2) escherichia coli chromosome of PCR amplification is knocked in one section of site upstream sequence homology by the method for first passing through over-lap PCR Segment containing 500-1000 base, α-acetolactate synthestase encoding gene, alpha -acetolactate decarboxylase encoding gene and (R, R) three Gene Fusion segment of -2,3- butanediol dehydrogenations enzyme coding gene or α-acetolactate synthestase encoding gene, α-acetyl breast Acid decarboxylase encoding gene and meso-2, the operon gene segment of 3- butanediol dehydrogenation enzyme coding genes and Escherichia coli dye Colour solid is knocked in one section of homologous segment containing 500-1000 base of site downstream sequence and is merged, obtain recombinant fragment 2 or Recombinant fragment 3 reuses the methods of λ-Red homologous recombinations and recombinant fragment 2 or recombinant fragment 3 is replaced above-mentioned steps 1) in recombination Segment 1；

It is lactic dehydrogenase enzyme coding gene site or 16S rDNA gene locis that the escherichia coli chromosome, which knocks in site,.

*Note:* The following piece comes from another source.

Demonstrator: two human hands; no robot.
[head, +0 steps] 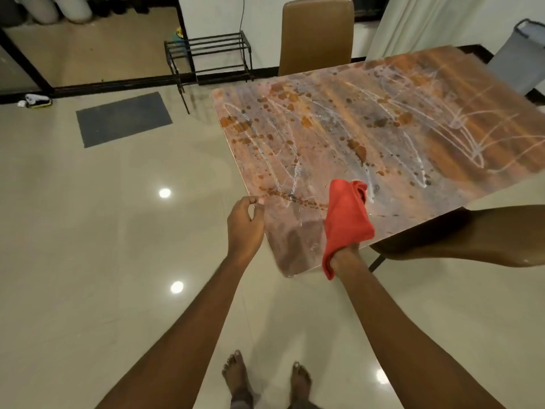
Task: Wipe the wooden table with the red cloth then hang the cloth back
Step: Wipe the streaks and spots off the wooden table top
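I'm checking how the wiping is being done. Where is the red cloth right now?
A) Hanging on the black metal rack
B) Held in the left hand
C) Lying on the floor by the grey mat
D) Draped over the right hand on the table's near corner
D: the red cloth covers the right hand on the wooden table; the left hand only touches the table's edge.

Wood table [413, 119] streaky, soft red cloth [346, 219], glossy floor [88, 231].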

2. according to the method described in claim 1, it is characterized in that, the 2,3-butanediol dehydrogenase coding genes be (R, R) -2,3- butanediol dehydrogenations enzyme coding gene or meso-2,3- butanediol dehydrogenation enzyme coding genes.

3. according to the method described in claim 1, it is characterized in that, encoding base to α-acetolactate synthestase that amplification obtains Before cause, alpha -acetolactate decarboxylase encoding gene, and (R, R) -2,3-butanediol dehydrogenase coding genes splice, first in α-acetyl Lactic acid synthetase-coding gene, alpha -acetolactate decarboxylase encoding gene, on (R, R) -2,3-butanediol dehydrogenase coding genes Trip introduces ribosome bind site respectively.

4. according to the method described in claim 1, it is characterized in that, by α-acetolactate synthestase encoding gene, α-acetyl breast The operon gene segment of acid decarboxylase encoding gene and meso-2,3- butanediol dehydrogenation enzyme coding genes is integrated into Escherichia coli Before in genome, first in α-acetolactate synthestase encoding gene, alpha -acetolactate decarboxylase encoding gene and meso-2, The operon gene segment upstream of 3- butanediol dehydrogenation enzyme coding genes introduces ribosome bind site.

5. according to the method described in claim 1, it is characterized in that, the resistance screening marker gene is chlorampenicol resistant base One kind in cause, kalamycin resistance gene, gentamicin resistance gene, tetracycline resistance gene.